WASHINGTON - D.C. Council Chairman Phil Mendelson admits there are problems at the Department of Motor Vehicles with adjudicating tickets and plans to look into legislation to help remedy the issue.
"I have thought there are problems for years. I think there are tickets erroneously upheld all the time," says Mendelson, a Democrat. "Justice is about what is fair. I think often, too often, the adjudication of tickets is unfair."
The DMV adjudicates all tickets written in the District and hears about 200,000 contested cases per year. According to records, the District writes nearly 2 million tickets per year.
"Assuming about 1 million tickets, if 1 percent fall through the cracks, that's 10,000 drivers. That's a lot of people," says Mendelson.
Mendelson spoke to WTOP after his staff unsuccessfully tried to get the DMV to reverse a ruling against federal employee John Stanton, whose story was the first featured in WTOP's TicketBuster series.
Stanton received a parking ticket in July 2011, although Stanton was overseas at the time on official government business. He provided the DMV with government orders and receipts, but was found liable twice.
In April, he obtained and turned over time-stamped photos showing his vehicle in the Dulles International Airport garage at the same time a D.C. Department of Transportation officer alleged the vehicle was in Northeast D.C.
"Mr. Stanton's motion to reconsider was denied on March 22, 2013. His ticket is closed," says DMV spokeswoman Vanessa Newton, who points out Stanton didn't respond to the original ticket within the required 60 days.
Records show that Stanton replied at 66 days.
DMV Director Lucinda Babers ignored several requests from WTOP to conduct a sit-down interview about the case, and also refused to answer several detailed questions about his evidence.
"It's unfortunate that guilt or innocence is not up for discussion here. Rather it's some arbitrary timeline set forward by the DMV," says Stanton. "We have a sense of a rule of law. To have this tomfoolery with the District of Columbia is really mind-boggling."
Mendelson believes the DMV is stuck between process and press, and adds that while Stanton replied too late, the DMV shouldn't trip up innocent drivers with deadlines.
"I think the D.C. DMV should do something about this, and I think Mayor Gray or the D.C. Council should do something about it," he says.
Mendelson tells WTOP he's considering a measure to address these issues.
"It could be something like the Innocence Protection Act that we have in the criminal law. That if a person comes back with evidence that shows the ticket absolutely was not theirs, even though the time has passed, the DMV can and should reopen it," he says.
Mendelson warns that he's only thinking about it, and will talk to staff about it over the next several weeks.
Councilman Jim Graham, who serves on the council's Committee on Transportation and the Environment -- which oversees the DMV -- agrees with the idea of legislation to address the problem and help drivers.

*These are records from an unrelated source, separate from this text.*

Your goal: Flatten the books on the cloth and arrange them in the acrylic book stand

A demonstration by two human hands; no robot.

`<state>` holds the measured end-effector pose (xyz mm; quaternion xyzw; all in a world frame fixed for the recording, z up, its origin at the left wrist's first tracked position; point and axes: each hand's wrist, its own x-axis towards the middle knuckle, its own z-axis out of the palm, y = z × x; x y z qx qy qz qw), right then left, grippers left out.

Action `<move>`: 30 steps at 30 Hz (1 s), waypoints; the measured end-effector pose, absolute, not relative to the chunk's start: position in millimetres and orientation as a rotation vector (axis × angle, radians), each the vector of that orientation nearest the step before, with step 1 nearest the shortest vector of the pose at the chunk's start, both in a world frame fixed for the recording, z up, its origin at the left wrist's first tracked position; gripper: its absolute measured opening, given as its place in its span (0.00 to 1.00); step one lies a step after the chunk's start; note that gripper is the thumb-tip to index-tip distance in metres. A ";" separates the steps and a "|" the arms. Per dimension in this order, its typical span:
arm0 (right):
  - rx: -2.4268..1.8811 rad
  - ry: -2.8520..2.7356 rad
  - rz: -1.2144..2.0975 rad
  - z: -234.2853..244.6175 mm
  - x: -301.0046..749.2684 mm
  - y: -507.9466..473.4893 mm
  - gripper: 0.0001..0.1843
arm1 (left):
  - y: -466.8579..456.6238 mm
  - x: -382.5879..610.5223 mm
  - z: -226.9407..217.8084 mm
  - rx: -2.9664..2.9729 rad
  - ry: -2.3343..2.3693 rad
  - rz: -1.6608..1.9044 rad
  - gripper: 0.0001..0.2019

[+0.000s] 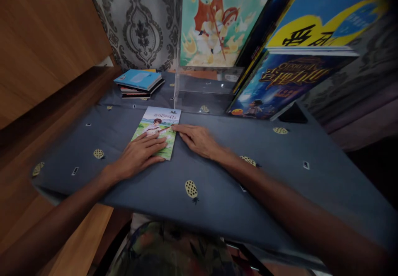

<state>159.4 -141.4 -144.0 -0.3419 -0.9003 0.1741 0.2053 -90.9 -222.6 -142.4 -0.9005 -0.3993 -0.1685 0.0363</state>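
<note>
Head view: thin book with green-meadow cover lies closed and flat on cloth-covered counter, left of centre. Left hand open, palm down, fingers spread across near part of cover. Right hand at book's right edge, index finger extended, tip touching cover; whether it pinches edge, cannot tell. Far left, small stack of books. Far side, clear stand holds upright teal book; blue book stands to right.
</note>
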 end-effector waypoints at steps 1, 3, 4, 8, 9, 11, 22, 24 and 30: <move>-0.914 -2.482 0.537 -145.4 159.9 -146.2 0.23 | -223.7 -90.1 -142.4 -2.762 -1.213 -0.565 0.22; -0.848 -2.430 0.641 -147.1 160.9 -156.1 0.24 | -225.5 -88.4 -141.7 -2.763 -1.184 -0.656 0.19; -0.820 -2.406 0.690 -147.6 161.4 -160.8 0.24 | -226.0 -87.5 -141.0 -2.767 -1.171 -0.693 0.17; -0.740 -2.330 0.808 -147.7 162.3 -173.1 0.25 | -226.3 -85.1 -137.5 -2.770 -1.166 -0.779 0.14; -0.731 -2.316 0.818 -147.5 162.4 -174.4 0.25 | -226.2 -84.8 -136.9 -2.769 -1.179 -0.787 0.13; -0.727 -2.295 0.823 -147.0 162.5 -175.4 0.23 | -226.2 -84.5 -135.9 -2.769 -1.217 -0.796 0.14; -0.682 -2.443 0.713 -149.2 165.0 -177.7 0.26 | -227.2 -84.9 -136.4 -2.775 -1.167 -0.822 0.13; -0.698 -2.565 0.621 -146.1 166.0 -181.5 0.27 | -228.1 -86.3 -137.7 -2.787 -1.153 -0.786 0.13; -0.720 -2.816 0.378 -137.0 167.8 -193.8 0.33 | -228.1 -87.0 -138.5 -2.805 -1.220 -0.777 0.14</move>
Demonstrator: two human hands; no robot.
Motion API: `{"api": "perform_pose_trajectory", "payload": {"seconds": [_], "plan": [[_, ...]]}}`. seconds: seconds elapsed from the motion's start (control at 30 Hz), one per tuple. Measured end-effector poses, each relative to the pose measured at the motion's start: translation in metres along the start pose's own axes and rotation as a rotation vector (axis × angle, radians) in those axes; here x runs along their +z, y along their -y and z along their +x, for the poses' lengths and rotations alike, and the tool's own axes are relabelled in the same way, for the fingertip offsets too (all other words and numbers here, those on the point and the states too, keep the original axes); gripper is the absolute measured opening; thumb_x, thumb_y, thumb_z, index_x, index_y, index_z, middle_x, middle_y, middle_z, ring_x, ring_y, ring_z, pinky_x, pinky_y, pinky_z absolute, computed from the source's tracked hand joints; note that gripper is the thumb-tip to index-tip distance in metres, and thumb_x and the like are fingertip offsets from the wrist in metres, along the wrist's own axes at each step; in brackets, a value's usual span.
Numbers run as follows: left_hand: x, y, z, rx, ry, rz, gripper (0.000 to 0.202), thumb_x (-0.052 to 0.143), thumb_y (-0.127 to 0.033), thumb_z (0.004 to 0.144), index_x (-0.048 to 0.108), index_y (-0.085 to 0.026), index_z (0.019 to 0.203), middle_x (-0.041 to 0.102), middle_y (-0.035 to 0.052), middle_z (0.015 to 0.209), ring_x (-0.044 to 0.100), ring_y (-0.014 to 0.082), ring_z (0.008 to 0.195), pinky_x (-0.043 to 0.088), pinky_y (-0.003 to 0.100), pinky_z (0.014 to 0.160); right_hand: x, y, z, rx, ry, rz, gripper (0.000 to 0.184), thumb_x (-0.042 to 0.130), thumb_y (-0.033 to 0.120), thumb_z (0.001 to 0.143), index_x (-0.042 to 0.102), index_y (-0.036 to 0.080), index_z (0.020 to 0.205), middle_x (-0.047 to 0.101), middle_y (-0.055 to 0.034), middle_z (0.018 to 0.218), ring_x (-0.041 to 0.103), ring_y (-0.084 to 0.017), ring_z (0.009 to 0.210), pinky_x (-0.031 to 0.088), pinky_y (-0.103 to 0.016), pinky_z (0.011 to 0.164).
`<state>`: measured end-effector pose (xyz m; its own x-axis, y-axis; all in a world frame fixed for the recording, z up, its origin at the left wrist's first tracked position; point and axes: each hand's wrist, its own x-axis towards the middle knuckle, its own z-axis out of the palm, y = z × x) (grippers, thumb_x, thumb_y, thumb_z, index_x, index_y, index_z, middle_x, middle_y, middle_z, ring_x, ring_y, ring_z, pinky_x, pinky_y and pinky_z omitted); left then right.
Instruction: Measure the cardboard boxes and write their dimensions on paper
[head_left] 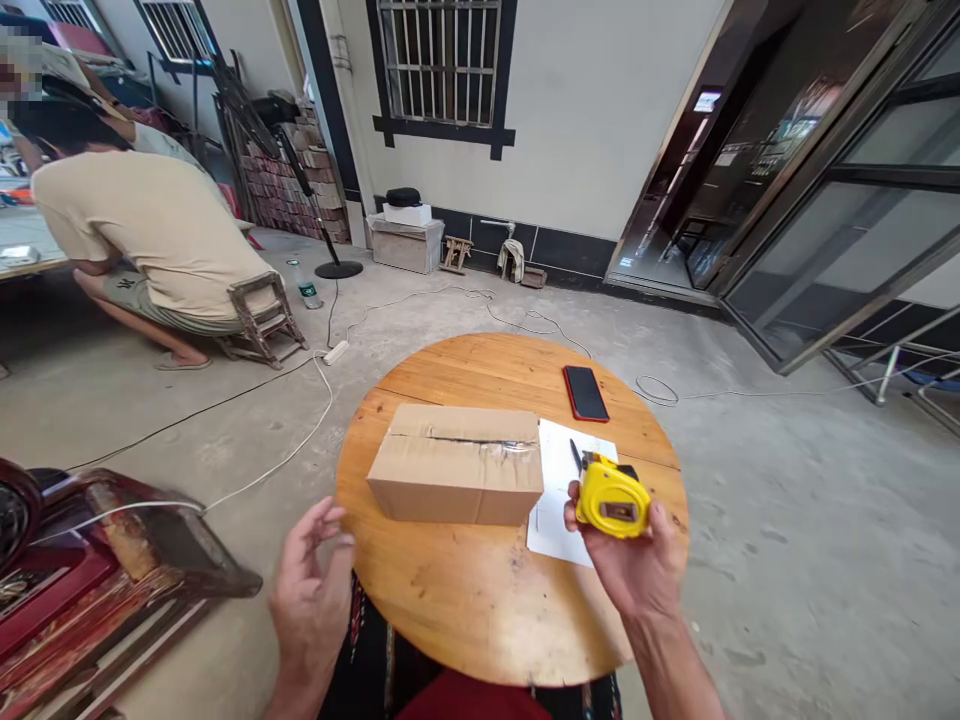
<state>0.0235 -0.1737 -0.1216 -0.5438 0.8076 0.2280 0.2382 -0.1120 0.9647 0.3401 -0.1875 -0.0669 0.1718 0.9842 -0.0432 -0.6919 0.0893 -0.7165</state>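
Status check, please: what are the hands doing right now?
Right hand grips tape measure. Left hand open, empty, beside table. Box taped shut, untouched. Paper beside box, phone beyond.

No legible text anywhere in view. Over the near right edge of the round table (pixel 465 590), the tape measure (pixel 611 497) has a dark label plate on its yellow case, too small to read; the paper sheet (pixel 556 478) on the table shows no readable print. Beyond the table: far right, a lit sign (pixel 706 100) over the doorway, glare only; far left, a bottle (pixel 307 287) on the floor, green label blurred.
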Motion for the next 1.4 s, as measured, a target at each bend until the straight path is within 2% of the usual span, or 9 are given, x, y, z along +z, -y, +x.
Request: {"api": "perform_pose_trajectory", "payload": {"seconds": [0.07,0.23,0.33,0.5,0.8,0.93,1.03,1.23,1.4], "plan": [[-0.009,-0.029,-0.008,0.015,0.033,0.018,0.038,0.068,-0.042,0.08,0.066,-0.019,0.111,0.07,0.0053,0.095,0.067,0.0206,0.09,0.054,0.033,0.089,0.0,0.012,-0.011,0.017,0.109,-0.097,0.044,0.062,0.058,0.082,0.073,0.025,0.109,0.074,-0.011,0.109,0.07,-0.03,0.092,0.056,-0.042,0.073],[0.001,-0.08,-0.04,-0.276,0.781,-0.174,0.042,0.066,-0.051,0.084,0.068,-0.018,0.111,0.07,0.0061,0.087,0.065,0.0173,0.073,0.055,0.025,0.061,0.024,0.027,-0.026,0.2,0.516,-0.657,0.058,0.069,0.059,0.073,0.069,0.022,0.117,0.071,-0.0098,0.105,0.066,-0.03,0.093,0.051,-0.039,0.079],[0.014,-0.084,-0.053,-0.454,0.973,-0.338,0.054,0.071,-0.056,0.078,0.065,-0.017,0.115,0.064,0.0034,0.082,0.06,0.0137,0.063,0.049,0.022,0.049,0.046,0.025,-0.031,0.221,0.678,-0.979,0.056,0.072,0.053,0.071,0.067,0.023,0.119,0.069,-0.0082,0.107,0.063,-0.028,0.094,0.048,-0.036,0.081],[0.018,-0.076,-0.057,-0.534,1.011,-0.289,0.049,0.073,-0.06,0.074,0.065,-0.015,0.09,0.06,-0.0013,0.063,0.053,0.0084,0.048,0.045,0.02,0.047,0.056,0.013,-0.035,0.259,0.676,-1.124,0.049,0.065,0.053,0.071,0.068,0.021,0.107,0.069,-0.006,0.095,0.061,-0.025,0.083,0.046,-0.033,0.073],[0.021,-0.058,-0.064,-0.637,1.058,-0.383,0.047,0.075,-0.056,0.073,0.062,-0.015,0.094,0.063,-0.0015,0.067,0.055,0.0078,0.043,0.043,0.018,0.041,0.047,-0.008,-0.044,0.317,0.696,-0.975,0.056,0.076,0.051,0.07,0.066,0.027,0.121,0.07,-0.0077,0.109,0.065,-0.03,0.101,0.052,-0.039,0.088],[0.016,-0.064,-0.052,-0.635,1.024,-0.448,0.046,0.079,-0.05,0.072,0.062,-0.016,0.099,0.064,-0.0016,0.07,0.056,0.0075,0.045,0.045,0.019,0.044,0.043,0.008,-0.041,0.26,0.833,-1.104,0.059,0.076,0.038,0.077,0.06,0.039,0.134,0.065,-0.0065,0.133,0.06,-0.034,0.121,0.046,-0.048,0.104],[0.009,-0.073,-0.034,-0.589,0.982,-0.449,0.038,0.075,-0.046,0.078,0.064,-0.015,0.097,0.062,-0.0023,0.06,0.053,0.0071,0.045,0.045,0.019,0.046,0.039,0.029,-0.037,0.247,0.78,-1.271,0.063,0.076,0.034,0.079,0.056,0.045,0.138,0.057,-0.0032,0.145,0.054,-0.036,0.131,0.045,-0.051,0.107],[0.004,-0.1,-0.003,-0.482,0.954,-0.354,0.034,0.075,-0.045,0.075,0.068,-0.015,0.089,0.062,-0.0007,0.061,0.054,0.0093,0.05,0.045,0.02,0.049,0.058,0.058,-0.016,0.181,0.859,-1.363,0.058,0.078,0.033,0.076,0.064,0.041,0.131,0.065,-0.0049,0.135,0.062,-0.038,0.12,0.056,-0.048,0.095],[0.004,-0.108,0.027,-0.322,0.769,-0.179,0.03,0.071,-0.044,0.074,0.069,-0.016,0.085,0.06,-0.0011,0.059,0.052,0.0104,0.051,0.041,0.021,0.049,0.08,0.069,0.009,0.186,0.95,-1.367,0.045,0.075,0.031,0.077,0.071,0.037,0.122,0.07,-0.0042,0.123,0.064,-0.035,0.113,0.054,-0.049,0.096]]}}
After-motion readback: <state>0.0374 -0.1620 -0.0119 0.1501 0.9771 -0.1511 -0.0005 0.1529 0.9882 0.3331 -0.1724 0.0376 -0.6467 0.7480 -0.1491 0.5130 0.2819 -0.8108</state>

"Innocence should be a defense whether a day or so late, or not," Graham, D-Ward 1, says in an email to WTOP.
"Either you're part of the problem or you're part of the solution," says Stanton. "I'm not sure whether Mr. Mendelson will be successful, but I am encouraged that he is taking an interest in the issue and acknowledges there is a large problem here."
Still, going forward, Stanton says he'll start using parking garages.